Scaling Watershed Models: Modern Approaches to Science Computation with MapReduce, Parallelization, and Cloud Optimization

Environmental models are products of the computer architecture and software tools available at the time of development. Scientifically sound algorithms may persist in their original state even as system architectures and software development approaches evolve and progress. Dating back to the 1980s, the EPA has developed algorithms to estimate the flux of pesticides from treated fields to neighboring water bodies. Recent development of the EPA’s Spatial Aquatic Model (SAM) has provided an opportunity to redevelop, optimize and modernize this code used for regulatory decisions. Use of profiling has indicated a number of efficiencies that could be gained by updating the code to address execution time, memory utilization, CPU utilization and disk I/O issues. Porting the code to Python in order to access modern scientific computing and database libraries has allowed for a number of improvements and new use cases for SAM. These improvements include improved scalability, cloud infrastructure deployment, simpler cross-language communication and use of NoSQL databases. These improvements allow for SAM to be run as a service regardless of intensive input data, processing, and large output data requirements.
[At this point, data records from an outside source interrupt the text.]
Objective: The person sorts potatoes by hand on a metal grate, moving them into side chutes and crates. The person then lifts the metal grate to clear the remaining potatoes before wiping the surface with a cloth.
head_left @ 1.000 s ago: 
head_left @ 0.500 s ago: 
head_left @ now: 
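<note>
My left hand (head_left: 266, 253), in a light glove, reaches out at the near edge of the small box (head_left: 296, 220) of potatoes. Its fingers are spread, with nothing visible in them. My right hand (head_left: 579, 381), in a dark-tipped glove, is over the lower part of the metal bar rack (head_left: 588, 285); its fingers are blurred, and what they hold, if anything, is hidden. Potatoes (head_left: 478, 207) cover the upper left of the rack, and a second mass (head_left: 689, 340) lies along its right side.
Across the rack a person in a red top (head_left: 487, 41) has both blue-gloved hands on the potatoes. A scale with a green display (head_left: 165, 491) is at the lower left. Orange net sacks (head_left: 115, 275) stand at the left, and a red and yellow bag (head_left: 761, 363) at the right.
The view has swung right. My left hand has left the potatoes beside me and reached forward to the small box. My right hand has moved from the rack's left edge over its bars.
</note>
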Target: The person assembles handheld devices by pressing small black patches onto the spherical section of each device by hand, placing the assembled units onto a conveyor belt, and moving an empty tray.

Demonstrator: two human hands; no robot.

Concurrent treatment of individual watersheds as embarrassingly parallel processes increases efficiency and scalability, while implementing MapReduce methods speeds up post-processing of the model outputs while accounting for network watershed structures. Converting to Python also has allowed the development process to leverage modern software testing frameworks and continuous integration design techniques. We discuss the experience of modernizing this code base with a goal of communicating useful design patterns for other science models.